In 2004, the Associated Press reported that authorities in Beijing, China, were cracking down on bad manners in anticipation of the city's role as host of the 2008 summer Olympics. Beijing residents were taught when to turn off their cell phones, how to line up to board a bus, and the polite way to spit in public. Sure, laugh. But don't you wish your town's Capital Ethical and Cultural Development Office would take such a stand? Instead, your train conductor turns a deaf ear to shouted cell phone conversations, the traffic cop casts a blind eye at cars that barrel through the crosswalk, the grocery store clerk allows the shopper with 17 items to pass unmolested through the ten-items-or-fewer lane.

And so more and more of us end up appointing ourselves manners police, taking it upon ourselves to be the enforcers of community courtesy, to show others how things are supposed to work.

In the course of a typical day, teachable moments abound. The person walking in front of you tosses a Snickers wrapper on the sidewalk; you retrieve it, say, "Excuse me, I think you dropped something," and offer it back with a helpful smile. Someone else lets her dog do its thing in your front yard and fails to clean it up; you hurry after her with a plastic bag and a cheery "I thought you could use this!" You feel justified in doing these things because the other person took the easy way out, which is tantamount to cheating. We hate cheating. Its "me first"-ness dashes the hope that we're all in this together. And it reminds us, in some cases, how much we'd like to be cheating, too.

As manners police, we believe we're acting for the common good; life is better for all of us when we all live by the rules. Except it's trickier than that. Even as we tell ourselves we're taking noble advantage of a teachable moment, we may be acting in the spirit of giving our fellow citizens a good hard spank.

A friend of mine, L., was once the victim of pedestrian rudeness. She was walking through a busy bus station in New York City when another woman veered in front of her, cutting her off. No "Excuse me," no apology. And then the woman did it again. And then, in the process of exiting the station, though L. was right behind her, the woman failed to hold the door.

Was it an accident that L.'s foot subsequently found itself in just the right spot at just the right time to cause the woman to stumble? Or, to paraphrase the question on the speechless woman's face: Did you just—?

L. looked her in the eye and nodded the nod of the smugly righteous: You bet I did.

I know there are people who would say that L. was righting a wrong, or doing her small part to restore the karmic balance of the universe. Yet if you think about it, she was acting on the same impulse—same in kind, different in degree—that moved a Georgia college student to hit two women with her Jeep this summer after the women cut in front of her in line at McDonald's. In the heat of the moment, You were rude all too easily becomes and you will pay; that L. recognizes her slide down this slippery slope may explain why she didn't want her name used in this story.
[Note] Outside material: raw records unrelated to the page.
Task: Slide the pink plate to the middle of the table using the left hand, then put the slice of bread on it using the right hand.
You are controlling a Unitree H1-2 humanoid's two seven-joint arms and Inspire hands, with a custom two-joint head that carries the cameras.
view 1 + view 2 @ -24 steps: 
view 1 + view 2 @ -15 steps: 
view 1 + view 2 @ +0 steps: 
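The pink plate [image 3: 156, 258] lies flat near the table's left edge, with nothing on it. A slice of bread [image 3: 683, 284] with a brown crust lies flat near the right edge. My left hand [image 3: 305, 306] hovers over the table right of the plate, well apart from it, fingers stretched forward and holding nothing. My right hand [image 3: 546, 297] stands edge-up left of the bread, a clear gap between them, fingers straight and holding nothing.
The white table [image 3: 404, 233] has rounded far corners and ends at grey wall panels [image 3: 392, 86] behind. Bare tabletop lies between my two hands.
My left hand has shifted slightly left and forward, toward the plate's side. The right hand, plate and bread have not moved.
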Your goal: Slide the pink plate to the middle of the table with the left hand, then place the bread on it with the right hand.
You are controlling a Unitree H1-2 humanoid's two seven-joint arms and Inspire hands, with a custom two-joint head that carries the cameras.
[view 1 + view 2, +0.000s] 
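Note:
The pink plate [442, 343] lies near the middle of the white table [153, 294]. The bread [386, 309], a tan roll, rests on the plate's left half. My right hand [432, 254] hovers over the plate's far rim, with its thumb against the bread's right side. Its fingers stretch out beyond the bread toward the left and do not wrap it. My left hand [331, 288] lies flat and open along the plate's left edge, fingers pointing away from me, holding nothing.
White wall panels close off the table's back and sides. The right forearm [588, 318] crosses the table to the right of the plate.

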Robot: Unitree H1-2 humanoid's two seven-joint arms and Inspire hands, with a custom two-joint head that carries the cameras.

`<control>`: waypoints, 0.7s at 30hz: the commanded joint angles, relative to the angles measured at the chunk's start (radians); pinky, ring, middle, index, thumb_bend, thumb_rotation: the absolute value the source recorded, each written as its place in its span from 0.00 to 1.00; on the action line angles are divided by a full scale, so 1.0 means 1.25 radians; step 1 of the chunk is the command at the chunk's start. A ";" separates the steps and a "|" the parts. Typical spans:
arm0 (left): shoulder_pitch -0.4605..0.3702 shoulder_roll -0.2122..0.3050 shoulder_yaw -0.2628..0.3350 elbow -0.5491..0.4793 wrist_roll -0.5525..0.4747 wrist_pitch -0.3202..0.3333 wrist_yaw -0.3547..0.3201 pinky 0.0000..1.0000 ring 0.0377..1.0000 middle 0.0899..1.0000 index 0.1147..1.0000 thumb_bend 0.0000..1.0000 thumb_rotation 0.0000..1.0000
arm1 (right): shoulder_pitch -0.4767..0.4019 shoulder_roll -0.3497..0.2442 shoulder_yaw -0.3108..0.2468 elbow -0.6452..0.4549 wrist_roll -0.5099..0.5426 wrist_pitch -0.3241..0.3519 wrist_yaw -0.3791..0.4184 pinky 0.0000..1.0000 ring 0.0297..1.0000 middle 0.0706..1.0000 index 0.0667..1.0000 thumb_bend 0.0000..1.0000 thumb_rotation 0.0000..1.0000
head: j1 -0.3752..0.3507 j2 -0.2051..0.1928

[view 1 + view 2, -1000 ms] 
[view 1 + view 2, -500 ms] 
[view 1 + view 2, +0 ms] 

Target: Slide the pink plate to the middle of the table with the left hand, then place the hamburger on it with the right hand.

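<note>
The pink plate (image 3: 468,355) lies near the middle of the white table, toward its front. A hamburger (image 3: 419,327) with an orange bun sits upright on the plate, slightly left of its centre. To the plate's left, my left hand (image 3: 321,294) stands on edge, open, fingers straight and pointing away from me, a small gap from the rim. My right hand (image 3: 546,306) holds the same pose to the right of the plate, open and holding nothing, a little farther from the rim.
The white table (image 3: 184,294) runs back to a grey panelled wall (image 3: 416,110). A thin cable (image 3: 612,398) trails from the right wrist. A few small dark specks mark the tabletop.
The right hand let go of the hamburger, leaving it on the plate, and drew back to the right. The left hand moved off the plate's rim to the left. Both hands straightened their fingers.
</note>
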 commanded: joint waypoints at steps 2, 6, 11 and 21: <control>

But at least L. acknowledged to the woman that, yes, she'd tripped her. There was a kind of roguish honor in meeting her eye and owning up to her fancy footwork. It's even possible that the eye contact got to the woman in such a way that she became a more considerate pedestrian thereafter. Certainly the dots were there to be connected: I cut someone off, ergo I was tripped. What happens, though, when the dots aren't there, when manners policing is combined with stealth?

Consider a story from another friend of mine, J. When J. was a little girl, 4 or 5 years old, she and her father went to the grocery store to pick up a few things for J.'s mother. Just as they were about to pull into a parking space, a woman in another car zipped in and took it herself. "That was it for my father," J. says. "We got our cart, got the three things we'd come for, then spent the next hour following this woman through the store. She gets to the last aisle, her cart overflowing with a week's worth of groceries, and then she steps away to look for something and my father takes her cart and hides it in the meat section, behind the swinging doors. Then he stands there watching while the poor thing tries to figure out where the hell her cart could have gone."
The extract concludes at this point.